Choudhury Jagrity, Chaudhuri Barnali N
GN Ramachandran Protein Center, CSIR Institute of Microbial Technology, Chandigarh, India.
Academy of Scientific and Innovative Research (AcSIR), AcSIR Headquarters CSIR-HRDC Campus, Postal Staff College Area, Ghaziabad, India.
Cytoskeleton (Hoboken). 2025 Jul;82(7):432-443. doi: 10.1002/cm.21975. Epub 2024 Dec 19.
Z-ring formation by FtsZ, the master assembler of the divisome, is a key step in bacterial cell division. Membrane anchoring of the Z-ring requires the assistance of dedicated Z-ring binding proteins, such as SepF and FtsA. SepF participates in bundling and membrane anchoring of FtsZ in gram-positive bacteria. We report in vitro biophysical studies of the interactions between FtsZ and a cytoplasmic component of cognate SepF from three different bacteria: Mycobacterium tuberculosis, Staphylococcus aureus, and Enterococcus gallinarum. While the cytosolic domain of SepF from M. tuberculosis is primarily a dimer, those from S. aureus and E. gallinarum polymerize to form ring-like structures. Mycobacterial SepF helps in the bundling of FtsZ filaments to form thick filaments and large spirals. On the other hand, ring-forming SepF from the Firmicutes bundle FtsZ into tubules. Our results suggest that the oligomeric form of SepF directs how it bundles FtsZ filaments.

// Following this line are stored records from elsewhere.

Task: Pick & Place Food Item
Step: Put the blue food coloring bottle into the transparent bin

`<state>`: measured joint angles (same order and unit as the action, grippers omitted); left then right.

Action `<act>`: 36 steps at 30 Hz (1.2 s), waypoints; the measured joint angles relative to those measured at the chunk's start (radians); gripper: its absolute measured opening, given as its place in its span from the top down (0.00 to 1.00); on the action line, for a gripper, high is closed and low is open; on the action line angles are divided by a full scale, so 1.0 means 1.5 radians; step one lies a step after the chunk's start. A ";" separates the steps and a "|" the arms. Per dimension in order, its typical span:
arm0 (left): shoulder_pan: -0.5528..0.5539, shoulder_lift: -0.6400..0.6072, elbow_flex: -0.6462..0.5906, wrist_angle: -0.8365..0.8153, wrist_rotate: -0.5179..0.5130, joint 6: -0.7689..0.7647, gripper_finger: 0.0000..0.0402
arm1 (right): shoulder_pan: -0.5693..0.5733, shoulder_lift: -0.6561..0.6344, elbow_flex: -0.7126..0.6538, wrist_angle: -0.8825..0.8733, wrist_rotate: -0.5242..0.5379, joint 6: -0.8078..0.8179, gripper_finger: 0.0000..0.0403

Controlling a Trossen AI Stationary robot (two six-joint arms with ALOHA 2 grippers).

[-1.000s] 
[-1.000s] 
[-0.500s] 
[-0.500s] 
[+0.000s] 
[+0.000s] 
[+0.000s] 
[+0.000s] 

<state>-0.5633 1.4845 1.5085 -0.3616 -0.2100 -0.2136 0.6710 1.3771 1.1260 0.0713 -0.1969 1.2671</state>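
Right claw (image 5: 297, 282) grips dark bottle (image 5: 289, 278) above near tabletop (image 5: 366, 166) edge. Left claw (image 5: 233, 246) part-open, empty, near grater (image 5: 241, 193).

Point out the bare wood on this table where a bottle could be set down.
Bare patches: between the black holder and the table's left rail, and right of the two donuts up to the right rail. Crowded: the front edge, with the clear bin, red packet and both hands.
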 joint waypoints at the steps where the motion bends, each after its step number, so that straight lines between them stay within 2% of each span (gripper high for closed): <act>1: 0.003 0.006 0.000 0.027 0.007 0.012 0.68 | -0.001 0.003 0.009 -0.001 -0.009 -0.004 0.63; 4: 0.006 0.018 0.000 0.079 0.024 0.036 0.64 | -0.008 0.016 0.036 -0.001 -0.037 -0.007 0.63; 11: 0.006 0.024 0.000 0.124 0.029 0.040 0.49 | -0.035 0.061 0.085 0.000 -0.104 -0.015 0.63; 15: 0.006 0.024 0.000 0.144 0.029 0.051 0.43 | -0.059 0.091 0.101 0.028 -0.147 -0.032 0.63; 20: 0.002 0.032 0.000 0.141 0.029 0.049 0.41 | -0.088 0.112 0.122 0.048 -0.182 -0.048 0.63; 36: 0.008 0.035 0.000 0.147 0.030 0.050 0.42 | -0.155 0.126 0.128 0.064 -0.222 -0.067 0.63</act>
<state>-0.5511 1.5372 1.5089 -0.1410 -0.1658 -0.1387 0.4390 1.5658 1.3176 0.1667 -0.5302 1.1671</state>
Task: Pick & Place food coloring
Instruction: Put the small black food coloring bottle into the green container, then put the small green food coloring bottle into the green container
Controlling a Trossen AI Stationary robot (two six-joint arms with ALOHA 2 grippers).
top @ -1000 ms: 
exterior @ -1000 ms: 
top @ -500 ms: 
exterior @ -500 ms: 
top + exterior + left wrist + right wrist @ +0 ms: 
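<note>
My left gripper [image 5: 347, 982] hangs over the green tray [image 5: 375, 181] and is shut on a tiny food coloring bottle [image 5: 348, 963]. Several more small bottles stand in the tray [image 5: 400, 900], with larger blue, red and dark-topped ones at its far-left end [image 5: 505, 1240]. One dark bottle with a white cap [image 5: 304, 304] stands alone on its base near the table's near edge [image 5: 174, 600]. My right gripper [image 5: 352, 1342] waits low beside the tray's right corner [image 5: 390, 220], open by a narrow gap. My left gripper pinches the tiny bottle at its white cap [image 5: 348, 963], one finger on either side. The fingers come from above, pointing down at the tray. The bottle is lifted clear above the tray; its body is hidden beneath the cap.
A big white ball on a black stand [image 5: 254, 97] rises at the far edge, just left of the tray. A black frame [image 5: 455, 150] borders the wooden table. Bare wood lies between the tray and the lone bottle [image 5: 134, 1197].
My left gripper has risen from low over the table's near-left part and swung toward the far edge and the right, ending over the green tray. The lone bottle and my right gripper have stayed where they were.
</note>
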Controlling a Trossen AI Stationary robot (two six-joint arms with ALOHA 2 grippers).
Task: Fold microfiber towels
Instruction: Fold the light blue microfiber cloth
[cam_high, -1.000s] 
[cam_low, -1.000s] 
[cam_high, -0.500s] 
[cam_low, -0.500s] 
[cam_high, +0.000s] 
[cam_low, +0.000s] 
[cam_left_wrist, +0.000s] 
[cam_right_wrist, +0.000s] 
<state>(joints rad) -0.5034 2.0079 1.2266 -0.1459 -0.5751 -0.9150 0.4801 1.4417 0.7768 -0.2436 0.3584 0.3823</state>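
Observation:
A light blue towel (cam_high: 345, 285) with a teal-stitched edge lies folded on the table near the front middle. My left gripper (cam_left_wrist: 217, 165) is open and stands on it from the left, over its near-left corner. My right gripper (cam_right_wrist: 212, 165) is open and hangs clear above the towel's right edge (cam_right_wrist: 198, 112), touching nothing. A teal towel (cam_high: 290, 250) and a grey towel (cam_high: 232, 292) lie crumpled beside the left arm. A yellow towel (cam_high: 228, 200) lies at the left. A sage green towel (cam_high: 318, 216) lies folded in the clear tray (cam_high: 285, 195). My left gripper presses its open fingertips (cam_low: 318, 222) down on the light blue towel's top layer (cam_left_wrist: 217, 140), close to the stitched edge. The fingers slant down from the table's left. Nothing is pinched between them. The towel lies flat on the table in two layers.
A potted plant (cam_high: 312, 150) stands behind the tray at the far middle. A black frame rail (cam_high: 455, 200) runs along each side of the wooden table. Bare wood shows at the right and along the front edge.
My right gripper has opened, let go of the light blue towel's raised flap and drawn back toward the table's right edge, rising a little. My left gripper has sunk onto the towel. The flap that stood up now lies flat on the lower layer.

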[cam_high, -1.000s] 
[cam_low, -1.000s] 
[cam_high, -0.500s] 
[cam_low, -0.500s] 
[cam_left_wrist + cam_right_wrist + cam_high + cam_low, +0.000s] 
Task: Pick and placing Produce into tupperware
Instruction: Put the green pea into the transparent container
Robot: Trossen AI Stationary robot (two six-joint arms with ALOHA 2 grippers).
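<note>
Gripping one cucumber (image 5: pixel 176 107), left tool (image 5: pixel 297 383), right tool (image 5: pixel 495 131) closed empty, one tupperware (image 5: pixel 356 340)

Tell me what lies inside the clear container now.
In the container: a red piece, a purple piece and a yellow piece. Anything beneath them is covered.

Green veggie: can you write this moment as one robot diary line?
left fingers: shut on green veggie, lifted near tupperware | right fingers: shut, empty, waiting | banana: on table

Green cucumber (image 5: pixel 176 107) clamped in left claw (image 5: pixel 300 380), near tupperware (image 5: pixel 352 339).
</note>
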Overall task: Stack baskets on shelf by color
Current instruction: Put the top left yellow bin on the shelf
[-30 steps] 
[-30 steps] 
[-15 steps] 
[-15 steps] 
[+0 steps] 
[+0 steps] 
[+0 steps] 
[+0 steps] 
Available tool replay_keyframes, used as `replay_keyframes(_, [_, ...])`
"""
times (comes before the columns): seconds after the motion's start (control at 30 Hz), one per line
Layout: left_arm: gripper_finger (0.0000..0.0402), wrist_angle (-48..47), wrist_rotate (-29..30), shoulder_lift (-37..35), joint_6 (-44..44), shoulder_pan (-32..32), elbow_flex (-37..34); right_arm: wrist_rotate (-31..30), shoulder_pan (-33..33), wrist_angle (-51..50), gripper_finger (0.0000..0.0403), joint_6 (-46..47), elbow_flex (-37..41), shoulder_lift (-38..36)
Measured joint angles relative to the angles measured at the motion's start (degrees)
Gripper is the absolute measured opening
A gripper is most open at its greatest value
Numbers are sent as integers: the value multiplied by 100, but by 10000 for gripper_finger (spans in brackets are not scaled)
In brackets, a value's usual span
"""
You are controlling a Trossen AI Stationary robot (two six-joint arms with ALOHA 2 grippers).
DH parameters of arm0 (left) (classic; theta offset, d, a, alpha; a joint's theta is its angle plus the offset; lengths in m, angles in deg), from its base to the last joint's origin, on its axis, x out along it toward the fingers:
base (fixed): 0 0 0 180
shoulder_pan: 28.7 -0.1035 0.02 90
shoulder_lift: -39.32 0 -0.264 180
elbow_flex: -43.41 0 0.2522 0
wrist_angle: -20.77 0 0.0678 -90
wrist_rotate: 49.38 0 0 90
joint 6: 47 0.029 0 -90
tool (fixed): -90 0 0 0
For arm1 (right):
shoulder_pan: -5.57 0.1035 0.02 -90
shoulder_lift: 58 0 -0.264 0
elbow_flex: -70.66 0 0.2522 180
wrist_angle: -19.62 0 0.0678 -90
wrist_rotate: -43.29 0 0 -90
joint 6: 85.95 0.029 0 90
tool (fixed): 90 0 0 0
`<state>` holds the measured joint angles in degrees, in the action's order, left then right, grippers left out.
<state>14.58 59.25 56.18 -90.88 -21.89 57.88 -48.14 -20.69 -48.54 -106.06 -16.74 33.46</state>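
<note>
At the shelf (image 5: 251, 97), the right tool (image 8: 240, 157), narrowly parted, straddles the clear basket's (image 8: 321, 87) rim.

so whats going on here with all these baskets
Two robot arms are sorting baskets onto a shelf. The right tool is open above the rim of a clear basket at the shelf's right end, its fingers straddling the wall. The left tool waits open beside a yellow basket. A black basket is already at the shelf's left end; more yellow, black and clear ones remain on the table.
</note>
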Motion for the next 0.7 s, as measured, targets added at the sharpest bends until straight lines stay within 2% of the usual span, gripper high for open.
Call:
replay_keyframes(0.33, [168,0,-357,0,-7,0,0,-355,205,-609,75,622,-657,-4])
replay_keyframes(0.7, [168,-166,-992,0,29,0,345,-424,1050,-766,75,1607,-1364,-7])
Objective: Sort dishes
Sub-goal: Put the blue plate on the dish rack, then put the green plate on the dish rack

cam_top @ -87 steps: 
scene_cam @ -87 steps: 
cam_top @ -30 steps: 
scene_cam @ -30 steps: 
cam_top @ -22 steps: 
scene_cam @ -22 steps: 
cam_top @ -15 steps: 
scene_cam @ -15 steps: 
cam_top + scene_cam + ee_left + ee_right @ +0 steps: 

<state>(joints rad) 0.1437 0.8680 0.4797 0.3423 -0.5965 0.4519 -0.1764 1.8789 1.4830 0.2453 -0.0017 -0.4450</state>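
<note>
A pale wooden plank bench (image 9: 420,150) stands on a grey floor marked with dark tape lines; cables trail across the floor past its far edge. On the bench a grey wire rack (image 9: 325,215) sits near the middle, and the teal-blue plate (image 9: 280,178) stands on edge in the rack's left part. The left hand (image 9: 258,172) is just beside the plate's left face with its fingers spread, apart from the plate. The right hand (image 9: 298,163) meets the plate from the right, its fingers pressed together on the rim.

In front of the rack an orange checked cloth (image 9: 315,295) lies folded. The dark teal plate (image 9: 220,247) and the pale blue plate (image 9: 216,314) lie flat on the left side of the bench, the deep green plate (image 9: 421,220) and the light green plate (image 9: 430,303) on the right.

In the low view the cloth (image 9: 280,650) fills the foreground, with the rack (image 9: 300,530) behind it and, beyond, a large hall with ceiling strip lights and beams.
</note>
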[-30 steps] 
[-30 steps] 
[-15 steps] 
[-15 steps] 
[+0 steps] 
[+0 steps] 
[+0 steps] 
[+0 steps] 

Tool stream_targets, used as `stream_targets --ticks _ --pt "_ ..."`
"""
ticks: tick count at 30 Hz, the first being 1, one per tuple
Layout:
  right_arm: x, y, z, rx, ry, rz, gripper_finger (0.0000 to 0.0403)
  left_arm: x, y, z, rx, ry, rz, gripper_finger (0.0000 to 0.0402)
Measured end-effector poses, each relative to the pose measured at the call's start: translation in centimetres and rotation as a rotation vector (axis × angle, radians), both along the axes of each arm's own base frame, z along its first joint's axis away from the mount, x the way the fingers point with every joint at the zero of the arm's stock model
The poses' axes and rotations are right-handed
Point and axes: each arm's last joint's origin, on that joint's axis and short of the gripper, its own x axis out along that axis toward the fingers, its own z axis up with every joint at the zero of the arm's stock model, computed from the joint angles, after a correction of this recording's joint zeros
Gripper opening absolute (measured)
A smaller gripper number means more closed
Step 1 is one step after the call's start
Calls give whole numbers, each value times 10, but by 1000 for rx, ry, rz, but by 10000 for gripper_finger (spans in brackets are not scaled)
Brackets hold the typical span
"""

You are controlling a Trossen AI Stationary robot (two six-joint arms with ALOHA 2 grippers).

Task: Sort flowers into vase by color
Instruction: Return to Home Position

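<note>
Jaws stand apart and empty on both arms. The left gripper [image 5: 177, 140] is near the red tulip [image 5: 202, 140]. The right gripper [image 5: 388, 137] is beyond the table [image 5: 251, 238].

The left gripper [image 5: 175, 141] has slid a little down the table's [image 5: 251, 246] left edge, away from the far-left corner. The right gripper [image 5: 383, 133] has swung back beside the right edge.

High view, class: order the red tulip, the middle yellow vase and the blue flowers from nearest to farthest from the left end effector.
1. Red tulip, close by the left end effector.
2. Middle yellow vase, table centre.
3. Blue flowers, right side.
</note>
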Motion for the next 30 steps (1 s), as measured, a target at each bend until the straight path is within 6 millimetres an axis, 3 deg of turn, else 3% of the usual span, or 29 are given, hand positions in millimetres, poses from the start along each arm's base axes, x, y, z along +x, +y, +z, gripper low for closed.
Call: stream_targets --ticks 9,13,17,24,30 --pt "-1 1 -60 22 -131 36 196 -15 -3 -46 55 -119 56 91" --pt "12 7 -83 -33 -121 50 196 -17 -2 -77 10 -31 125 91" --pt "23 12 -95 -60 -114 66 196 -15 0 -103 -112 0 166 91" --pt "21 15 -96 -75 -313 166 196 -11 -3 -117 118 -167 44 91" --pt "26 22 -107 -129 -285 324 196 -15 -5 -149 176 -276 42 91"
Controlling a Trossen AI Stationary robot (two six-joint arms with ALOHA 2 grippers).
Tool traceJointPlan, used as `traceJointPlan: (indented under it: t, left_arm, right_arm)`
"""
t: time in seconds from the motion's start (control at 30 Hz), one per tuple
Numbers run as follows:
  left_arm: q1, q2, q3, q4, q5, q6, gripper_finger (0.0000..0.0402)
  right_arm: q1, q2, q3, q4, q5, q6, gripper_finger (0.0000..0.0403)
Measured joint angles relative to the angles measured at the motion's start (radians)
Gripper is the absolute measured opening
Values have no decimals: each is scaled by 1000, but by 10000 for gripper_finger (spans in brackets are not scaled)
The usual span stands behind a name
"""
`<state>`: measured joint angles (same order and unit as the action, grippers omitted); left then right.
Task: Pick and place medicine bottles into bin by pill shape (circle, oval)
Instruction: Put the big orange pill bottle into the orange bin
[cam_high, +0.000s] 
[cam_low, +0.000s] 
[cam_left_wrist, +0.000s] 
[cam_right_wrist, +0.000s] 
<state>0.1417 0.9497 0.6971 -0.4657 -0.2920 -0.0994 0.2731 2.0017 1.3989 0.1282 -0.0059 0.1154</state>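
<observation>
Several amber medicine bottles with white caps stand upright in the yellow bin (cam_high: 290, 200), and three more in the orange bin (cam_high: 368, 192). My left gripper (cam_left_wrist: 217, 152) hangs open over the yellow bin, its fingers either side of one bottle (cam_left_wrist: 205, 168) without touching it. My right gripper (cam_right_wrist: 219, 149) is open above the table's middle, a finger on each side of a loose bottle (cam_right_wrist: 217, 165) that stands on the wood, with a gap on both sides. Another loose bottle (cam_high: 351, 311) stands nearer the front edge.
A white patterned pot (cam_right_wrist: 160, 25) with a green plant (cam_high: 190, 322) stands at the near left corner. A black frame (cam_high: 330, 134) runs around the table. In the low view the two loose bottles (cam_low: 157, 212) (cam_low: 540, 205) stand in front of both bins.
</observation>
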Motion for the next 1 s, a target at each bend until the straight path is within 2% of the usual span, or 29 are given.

FtsZ作为分裂体的主要组装蛋白,其形成Z环是细菌细胞分裂的关键步骤。Z环的膜锚定需要特定的Z环结合蛋白(如SepF和FtsA)的协助。SepF参与革兰氏阳性菌中FtsZ的成束和膜锚定过程。我们报告了对来自三种不同细菌(结核分枝杆菌、金黄色葡萄球菌和鸡肠球菌)的FtsZ与同源SepF的细胞质成分之间相互作用的体外生物物理研究。结核分枝杆菌的SepF胞质结构域主要是二聚体,而金黄色葡萄球菌和鸡肠球菌的SepF则聚合成环状结构。分枝杆菌的SepF有助于FtsZ丝束形成粗丝和大螺旋。另一方面,来自厚壁菌门的形成环的SepF将FtsZ聚集成微管。我们的结果表明,SepF的寡聚形式决定了它如何将FtsZ丝束在一起。